[THE TASK]
Your answer should consist of each line below that contains the string "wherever".

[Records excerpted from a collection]

───

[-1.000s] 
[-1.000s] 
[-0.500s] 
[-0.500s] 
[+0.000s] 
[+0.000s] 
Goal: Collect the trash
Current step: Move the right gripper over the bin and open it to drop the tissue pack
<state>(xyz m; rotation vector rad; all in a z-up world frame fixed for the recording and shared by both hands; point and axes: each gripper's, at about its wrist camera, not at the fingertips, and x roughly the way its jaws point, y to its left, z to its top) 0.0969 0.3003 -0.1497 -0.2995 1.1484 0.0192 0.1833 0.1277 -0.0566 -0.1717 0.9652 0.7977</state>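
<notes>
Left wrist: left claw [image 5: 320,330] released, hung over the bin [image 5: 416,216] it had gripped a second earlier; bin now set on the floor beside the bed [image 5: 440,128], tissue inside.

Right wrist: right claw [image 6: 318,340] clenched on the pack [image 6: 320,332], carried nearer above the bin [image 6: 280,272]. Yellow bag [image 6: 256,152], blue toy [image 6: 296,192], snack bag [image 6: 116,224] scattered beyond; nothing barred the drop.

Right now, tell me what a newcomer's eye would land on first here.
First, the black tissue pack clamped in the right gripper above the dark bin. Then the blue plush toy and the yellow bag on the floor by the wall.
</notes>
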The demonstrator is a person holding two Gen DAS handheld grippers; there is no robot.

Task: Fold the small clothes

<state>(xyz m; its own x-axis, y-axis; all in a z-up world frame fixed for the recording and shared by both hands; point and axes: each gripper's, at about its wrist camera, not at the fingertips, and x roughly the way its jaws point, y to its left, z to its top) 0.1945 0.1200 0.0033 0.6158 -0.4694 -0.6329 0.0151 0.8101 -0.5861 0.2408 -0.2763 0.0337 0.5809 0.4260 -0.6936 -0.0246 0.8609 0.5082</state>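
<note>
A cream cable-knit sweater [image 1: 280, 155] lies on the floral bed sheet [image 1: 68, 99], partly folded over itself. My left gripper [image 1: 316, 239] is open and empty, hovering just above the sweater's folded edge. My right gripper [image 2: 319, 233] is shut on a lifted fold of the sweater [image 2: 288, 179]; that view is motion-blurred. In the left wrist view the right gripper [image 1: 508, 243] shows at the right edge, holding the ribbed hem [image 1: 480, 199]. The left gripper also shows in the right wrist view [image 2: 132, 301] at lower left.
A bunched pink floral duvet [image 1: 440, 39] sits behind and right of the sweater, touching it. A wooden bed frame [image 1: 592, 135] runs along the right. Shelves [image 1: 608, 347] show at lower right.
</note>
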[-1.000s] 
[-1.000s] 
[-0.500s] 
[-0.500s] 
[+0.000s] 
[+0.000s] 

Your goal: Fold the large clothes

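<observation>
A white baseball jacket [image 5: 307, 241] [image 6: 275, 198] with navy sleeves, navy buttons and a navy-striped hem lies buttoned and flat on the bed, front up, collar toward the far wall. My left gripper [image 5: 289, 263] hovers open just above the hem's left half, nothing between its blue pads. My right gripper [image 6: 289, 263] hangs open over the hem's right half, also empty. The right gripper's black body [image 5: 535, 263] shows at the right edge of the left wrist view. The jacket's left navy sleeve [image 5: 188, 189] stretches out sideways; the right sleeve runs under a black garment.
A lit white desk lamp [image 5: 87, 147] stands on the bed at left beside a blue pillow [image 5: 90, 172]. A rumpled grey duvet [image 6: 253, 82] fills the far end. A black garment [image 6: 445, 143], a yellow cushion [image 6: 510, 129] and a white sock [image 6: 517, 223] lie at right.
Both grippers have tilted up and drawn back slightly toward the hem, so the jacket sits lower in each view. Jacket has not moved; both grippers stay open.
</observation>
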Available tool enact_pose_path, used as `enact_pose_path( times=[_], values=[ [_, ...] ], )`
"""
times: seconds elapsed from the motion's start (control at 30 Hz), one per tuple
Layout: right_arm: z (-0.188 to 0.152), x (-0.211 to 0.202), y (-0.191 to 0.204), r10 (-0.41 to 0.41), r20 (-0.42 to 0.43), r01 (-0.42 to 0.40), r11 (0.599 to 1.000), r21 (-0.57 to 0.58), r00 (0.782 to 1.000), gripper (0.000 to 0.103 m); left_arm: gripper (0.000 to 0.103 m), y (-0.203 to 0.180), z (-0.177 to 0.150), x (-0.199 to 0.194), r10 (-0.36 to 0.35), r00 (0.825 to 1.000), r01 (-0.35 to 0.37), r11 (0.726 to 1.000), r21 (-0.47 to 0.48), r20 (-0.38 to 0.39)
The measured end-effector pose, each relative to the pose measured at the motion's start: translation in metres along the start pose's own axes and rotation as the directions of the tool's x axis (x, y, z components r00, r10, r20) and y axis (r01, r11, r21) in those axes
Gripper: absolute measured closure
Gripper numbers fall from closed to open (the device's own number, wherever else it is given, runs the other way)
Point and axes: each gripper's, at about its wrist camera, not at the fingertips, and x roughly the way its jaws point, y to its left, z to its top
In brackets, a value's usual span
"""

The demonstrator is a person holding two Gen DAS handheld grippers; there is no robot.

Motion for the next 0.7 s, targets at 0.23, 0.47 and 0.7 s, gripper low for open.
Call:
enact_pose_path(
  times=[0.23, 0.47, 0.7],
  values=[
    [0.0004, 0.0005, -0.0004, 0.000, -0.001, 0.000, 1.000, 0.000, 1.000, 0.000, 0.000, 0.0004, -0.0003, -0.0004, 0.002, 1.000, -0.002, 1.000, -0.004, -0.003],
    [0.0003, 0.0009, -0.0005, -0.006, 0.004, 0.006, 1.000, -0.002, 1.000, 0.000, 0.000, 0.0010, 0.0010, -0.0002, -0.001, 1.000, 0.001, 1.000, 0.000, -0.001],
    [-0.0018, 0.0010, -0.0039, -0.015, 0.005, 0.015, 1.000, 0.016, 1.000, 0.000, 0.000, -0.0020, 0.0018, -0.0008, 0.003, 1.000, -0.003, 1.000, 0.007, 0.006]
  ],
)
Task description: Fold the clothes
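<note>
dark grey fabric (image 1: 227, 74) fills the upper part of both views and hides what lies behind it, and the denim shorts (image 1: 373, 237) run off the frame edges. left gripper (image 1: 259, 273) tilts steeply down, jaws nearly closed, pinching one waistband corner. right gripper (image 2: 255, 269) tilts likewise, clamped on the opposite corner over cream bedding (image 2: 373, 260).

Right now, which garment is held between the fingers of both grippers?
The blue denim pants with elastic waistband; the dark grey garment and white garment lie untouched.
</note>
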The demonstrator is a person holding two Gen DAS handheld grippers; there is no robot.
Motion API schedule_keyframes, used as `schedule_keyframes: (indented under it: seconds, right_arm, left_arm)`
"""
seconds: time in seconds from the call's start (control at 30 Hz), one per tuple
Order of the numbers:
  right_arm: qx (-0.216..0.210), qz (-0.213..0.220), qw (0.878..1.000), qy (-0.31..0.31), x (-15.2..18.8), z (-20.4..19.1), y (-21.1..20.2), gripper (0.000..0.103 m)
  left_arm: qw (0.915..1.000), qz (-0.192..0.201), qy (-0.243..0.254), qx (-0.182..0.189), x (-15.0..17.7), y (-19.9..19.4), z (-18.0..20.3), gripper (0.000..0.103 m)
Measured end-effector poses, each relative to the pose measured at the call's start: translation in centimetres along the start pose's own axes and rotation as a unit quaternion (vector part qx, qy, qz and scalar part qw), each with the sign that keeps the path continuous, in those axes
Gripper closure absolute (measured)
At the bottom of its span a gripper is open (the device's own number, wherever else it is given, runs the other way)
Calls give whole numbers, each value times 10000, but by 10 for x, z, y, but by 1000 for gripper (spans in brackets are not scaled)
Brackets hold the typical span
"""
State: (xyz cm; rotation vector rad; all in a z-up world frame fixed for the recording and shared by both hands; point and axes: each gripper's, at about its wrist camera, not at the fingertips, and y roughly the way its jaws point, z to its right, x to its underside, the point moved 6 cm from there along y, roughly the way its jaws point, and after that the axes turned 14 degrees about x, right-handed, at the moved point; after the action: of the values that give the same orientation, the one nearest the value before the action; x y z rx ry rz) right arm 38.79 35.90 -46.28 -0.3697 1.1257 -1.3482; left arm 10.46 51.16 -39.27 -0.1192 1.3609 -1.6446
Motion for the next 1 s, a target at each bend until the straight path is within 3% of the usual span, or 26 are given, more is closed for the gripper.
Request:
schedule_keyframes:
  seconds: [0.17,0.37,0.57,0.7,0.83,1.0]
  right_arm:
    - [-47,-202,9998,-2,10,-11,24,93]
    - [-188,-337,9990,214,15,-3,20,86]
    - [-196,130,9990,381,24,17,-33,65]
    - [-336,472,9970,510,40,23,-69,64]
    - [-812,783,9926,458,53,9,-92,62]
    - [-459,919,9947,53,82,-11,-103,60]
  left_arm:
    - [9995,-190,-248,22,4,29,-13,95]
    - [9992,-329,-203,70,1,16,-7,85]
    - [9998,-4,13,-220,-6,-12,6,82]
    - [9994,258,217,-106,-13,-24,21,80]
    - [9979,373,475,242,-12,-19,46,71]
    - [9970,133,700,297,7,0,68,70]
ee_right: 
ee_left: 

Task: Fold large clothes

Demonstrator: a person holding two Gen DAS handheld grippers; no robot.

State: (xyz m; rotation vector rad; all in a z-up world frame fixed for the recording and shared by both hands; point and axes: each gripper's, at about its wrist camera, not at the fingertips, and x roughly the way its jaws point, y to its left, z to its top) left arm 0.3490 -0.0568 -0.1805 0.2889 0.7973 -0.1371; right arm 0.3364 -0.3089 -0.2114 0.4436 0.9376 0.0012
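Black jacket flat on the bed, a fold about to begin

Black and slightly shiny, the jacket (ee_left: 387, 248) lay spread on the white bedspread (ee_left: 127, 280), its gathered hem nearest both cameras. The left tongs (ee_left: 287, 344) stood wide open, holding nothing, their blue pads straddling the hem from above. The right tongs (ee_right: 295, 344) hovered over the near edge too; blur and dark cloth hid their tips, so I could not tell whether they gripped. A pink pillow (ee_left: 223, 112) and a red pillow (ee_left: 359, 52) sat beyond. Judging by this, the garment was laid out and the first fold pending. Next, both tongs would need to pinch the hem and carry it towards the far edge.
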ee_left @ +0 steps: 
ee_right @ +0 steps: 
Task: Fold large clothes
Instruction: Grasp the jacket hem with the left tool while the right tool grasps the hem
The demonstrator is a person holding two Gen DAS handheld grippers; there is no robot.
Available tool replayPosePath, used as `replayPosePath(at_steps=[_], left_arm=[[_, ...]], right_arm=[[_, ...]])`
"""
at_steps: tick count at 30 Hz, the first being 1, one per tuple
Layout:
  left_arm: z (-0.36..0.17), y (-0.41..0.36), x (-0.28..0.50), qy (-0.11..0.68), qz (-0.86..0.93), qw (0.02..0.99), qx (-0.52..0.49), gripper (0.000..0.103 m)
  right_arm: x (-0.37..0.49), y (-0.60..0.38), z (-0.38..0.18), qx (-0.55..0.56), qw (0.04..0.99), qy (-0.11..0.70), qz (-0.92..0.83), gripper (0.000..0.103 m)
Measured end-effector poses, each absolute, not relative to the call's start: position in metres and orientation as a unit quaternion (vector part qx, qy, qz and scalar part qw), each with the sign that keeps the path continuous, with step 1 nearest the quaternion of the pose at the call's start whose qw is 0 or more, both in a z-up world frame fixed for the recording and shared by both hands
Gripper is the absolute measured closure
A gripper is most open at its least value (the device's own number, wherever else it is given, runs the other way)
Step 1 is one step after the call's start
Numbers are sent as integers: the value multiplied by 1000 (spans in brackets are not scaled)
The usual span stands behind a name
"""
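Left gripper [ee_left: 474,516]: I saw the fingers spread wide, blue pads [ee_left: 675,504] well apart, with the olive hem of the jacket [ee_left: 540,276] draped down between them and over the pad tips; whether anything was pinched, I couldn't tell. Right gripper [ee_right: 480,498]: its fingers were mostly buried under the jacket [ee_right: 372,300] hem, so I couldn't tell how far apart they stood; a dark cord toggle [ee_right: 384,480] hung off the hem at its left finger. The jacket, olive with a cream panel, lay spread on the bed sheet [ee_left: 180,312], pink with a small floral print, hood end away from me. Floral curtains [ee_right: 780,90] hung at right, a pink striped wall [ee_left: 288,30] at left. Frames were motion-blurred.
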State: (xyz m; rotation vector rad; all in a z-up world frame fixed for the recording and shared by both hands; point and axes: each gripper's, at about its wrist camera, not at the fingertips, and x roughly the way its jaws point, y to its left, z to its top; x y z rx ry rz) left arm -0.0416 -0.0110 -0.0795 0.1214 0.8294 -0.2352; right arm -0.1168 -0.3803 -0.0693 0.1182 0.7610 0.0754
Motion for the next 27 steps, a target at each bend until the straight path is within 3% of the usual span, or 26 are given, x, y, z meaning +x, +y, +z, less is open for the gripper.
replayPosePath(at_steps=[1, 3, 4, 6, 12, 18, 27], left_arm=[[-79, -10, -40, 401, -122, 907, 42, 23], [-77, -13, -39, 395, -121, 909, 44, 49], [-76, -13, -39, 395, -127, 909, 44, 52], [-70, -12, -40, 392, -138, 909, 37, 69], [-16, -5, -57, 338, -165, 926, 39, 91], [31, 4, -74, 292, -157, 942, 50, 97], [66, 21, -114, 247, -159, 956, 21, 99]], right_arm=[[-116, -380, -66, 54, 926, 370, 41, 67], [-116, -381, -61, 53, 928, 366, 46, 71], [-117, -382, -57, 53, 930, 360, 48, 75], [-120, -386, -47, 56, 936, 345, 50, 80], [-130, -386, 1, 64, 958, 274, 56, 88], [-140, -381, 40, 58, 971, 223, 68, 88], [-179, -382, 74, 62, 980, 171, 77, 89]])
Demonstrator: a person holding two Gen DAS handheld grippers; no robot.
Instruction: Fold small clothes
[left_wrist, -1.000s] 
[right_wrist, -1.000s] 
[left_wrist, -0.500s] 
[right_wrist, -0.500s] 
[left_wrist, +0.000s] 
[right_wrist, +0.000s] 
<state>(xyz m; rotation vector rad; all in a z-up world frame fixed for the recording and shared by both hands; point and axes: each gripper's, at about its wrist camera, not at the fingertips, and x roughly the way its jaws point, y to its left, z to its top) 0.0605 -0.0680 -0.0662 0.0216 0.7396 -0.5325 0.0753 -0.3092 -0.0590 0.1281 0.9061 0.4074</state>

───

[TASK RESULT]
Gripper numbers fall from closed to open (the device's own number, wherever else it is given, runs the other way)
At the bottom of its span a gripper is open (the device's own number, wherever else it is given, runs the other way)
A gripper is most open at its least value (the device's own number, wherever else it is given, runs the other way)

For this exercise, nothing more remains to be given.